== TASK DESCRIPTION ==
Using the listing below, output only the lines from the one that contains "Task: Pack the" through the one that contains "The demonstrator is", inclusive, exactly as given and without images.

EXERCISE DATA section start

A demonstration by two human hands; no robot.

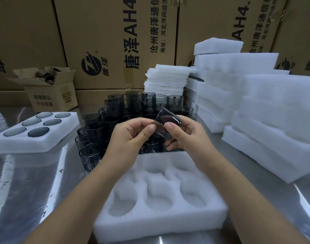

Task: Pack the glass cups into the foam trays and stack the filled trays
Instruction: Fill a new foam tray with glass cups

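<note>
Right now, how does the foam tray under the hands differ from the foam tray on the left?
The near tray has empty pockets; the left tray holds a dark glass cup in all six. The near tray lies straight ahead, the left tray off to the side. Both are white foam with round pockets, flat on the metal table.

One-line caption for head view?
Left hand and right hand hold a glass cup over an empty foam tray; filled tray at left.
</note>
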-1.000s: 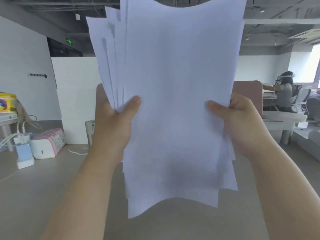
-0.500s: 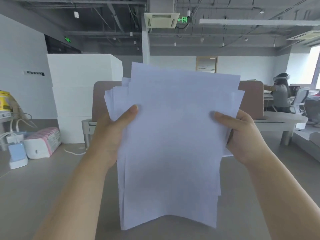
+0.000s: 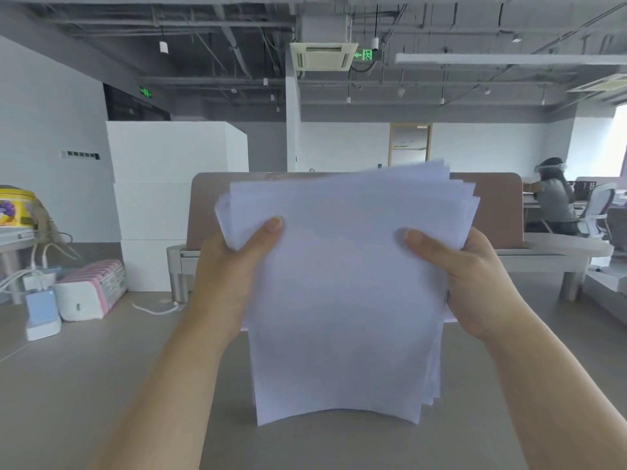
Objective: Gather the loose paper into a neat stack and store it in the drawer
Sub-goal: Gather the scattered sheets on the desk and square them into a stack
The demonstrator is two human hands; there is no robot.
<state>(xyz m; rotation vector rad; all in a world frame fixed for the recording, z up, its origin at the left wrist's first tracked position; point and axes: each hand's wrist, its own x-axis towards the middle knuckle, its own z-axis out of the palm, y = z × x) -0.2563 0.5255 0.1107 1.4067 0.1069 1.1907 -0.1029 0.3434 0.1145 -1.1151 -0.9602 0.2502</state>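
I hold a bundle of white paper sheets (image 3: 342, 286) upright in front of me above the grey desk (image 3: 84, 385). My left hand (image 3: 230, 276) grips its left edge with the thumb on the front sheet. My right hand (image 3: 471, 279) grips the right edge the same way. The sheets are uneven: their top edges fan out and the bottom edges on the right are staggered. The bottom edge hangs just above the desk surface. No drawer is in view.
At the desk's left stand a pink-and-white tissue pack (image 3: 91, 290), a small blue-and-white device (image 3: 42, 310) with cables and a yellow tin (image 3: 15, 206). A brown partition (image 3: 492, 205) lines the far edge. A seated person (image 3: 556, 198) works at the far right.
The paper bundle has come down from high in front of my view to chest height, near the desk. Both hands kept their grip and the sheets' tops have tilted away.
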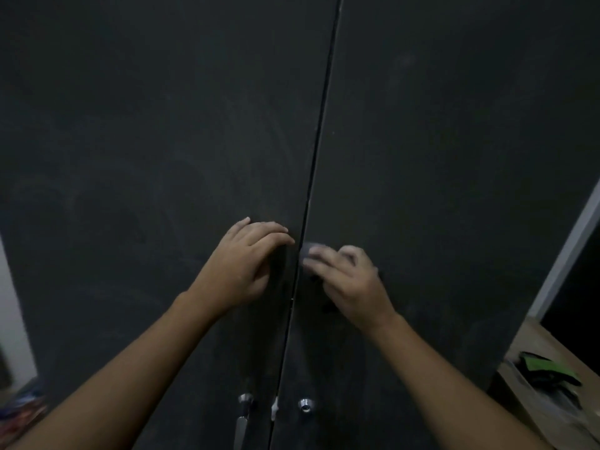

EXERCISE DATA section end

== ANSWER ==
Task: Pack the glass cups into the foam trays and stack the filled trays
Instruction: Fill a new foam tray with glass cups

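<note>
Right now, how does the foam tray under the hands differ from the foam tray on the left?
The near tray has empty pockets; the left tray holds a dark glass cup in all six. The near tray lies straight ahead, the left tray off to the side. Both are white foam with round pockets, flat on the metal table.

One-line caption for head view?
Left hand and right hand hold a glass cup over an empty foam tray; filled tray at left.
</note>
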-1.000s: 
-0.500s: 
+0.000s: 
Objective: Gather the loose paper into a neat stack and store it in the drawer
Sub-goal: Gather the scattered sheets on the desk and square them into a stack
The demonstrator is two human hands; there is no robot.

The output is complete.